Construída entre 2008 e 2012, a UTE Pecém ou Porto do Pecém Geração de Energia SA “possui capacidade máxima de geração de energia na ordem de 5.500 gigawatts-hora, suficiente para abastecer uma cidade com aproximadamente 5,6 milhões de habitantes”, segundo a própria EDP. No entanto, para prestar este serviço, importa toneladas de carvão mineral da colômbia. O insumo está entre os de maior índice de poluição do planeta e, em alguns casos já vistos no Ceará, foi substituído por gás natural.
A mudança de combustível ou a venda do ativo não foi afirmada pela executiva.
Ao O POVO, a companhia assegurou: “A EDP nega que esteja planejando encerrar as atividades da UTE Pecém. A Companhia, em parceria com o Governo do Estado, buscará soluções técnicas para reduzir o efeito da carbonização e estender a vida útil da UTE Pecém que é um ativo altamente eficiente, que gera o equivalente a 45% da energia consumida no Ceará, e que irá continuar funcionando por seu papel essencial para o sistema elétrico do Nordeste”.
Reduzir o uso de combustíveis fósseis é uma meta que Fernanda Pires projetou para os próximos nove anos. “A gente tem um compromisso de até 2030 garantir que 100% da energia seja gerada proveniente de fontes renováveis. Este é um compromisso que a empresa já estabeleceu”, afirmou a executiva ainda ao CBN Sustentabilidade.
As declarações de Fernanda foram bem recebidas por representantes da gestão estadual, os quais apontaram a política de sustentabilidade da EDP como consoante à do Governo do Ceará, que foi pioneiro na geração de energia eólica no Brasil e lançou o projeto do hub de hidrogênio verde neste ano. Para Adão Linhares, secretário executivo de Energia e Telecomunicações da Secretaria da Infraestrutura do Ceará (Seinfra-CE), “ainda existe um ‘ranço’ na escolha do carvão como combustível das térmicas cearenses”.
Ele relembra o apagão de 2001, quando a geração de energia no País estava ameaçada de colapso e foi necessário fazer racionamento e investir em fontes cujo preço e o tempo de operação fossem os mais ágeis, para justificar a investida no carvão. Porém, atualmente, o Ceará e o Brasil vivem nova etapa e a disposição de uma empresa do porte da EDP em sinalizar uma mudança nos insumos para a produção animam o secretário executivo.
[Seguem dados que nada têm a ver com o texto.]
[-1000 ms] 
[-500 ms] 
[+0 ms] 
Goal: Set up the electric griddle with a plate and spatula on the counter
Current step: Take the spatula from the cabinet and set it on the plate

“Ter a posição de transformar a planta, de alguma forma, em sustentável, é notícia extraordinária para o Ceará e para o Brasil. Agora, a gente tem que respeitar a confidencialidade da companhia. É uma estratégia, é uma das maiores empresa de geração do mundo e com certeza tem alguma coisa”, declarou, sugerindo que deve haver planos mais consolidados para a UTE Pecém pela EDP, internamente.
Sobre a conversão dos insumos, de carvão para gás natural, Linhares afirma que deve ser o mais provável, seguindo tendência internacional do setor. Ele acrescenta ainda a possibilidade de incrementar hidrogênio verde na alimentação de usinas térmicas, uma vez que as turbinas mais modernas permitem até metade do combustível de hidrogênio verde ao mesmo tempo que gás natural na produção de energia.
Conversas sobre essa nova fonte de energia que o Ceará mira a produção já foram feitas com a EDP, segundo revela Roseane Medeiros, secretária executiva da Indústria da Secretaria de Desenvolvimento Econômico e Trabalho (Sedet). Ela considera a mudança de combustível pela UTE Pecém como mais provável e sinaliza que a licença de operação da usina deve estar próxima de renovação, tornando estratégico a mudança de insumo. Mas descartou o incremento da nova tecnologia, por enquanto.
“Estamos apresentando a potencialidade do Estado do Ceará em hidrogênio verde a vários investidores. Além do mais, essa produção só para o mercado local não viabilizaria o investimento necessário”, afirmou, sinalizando que a participação de players como a EDP seriam mais pertinentes.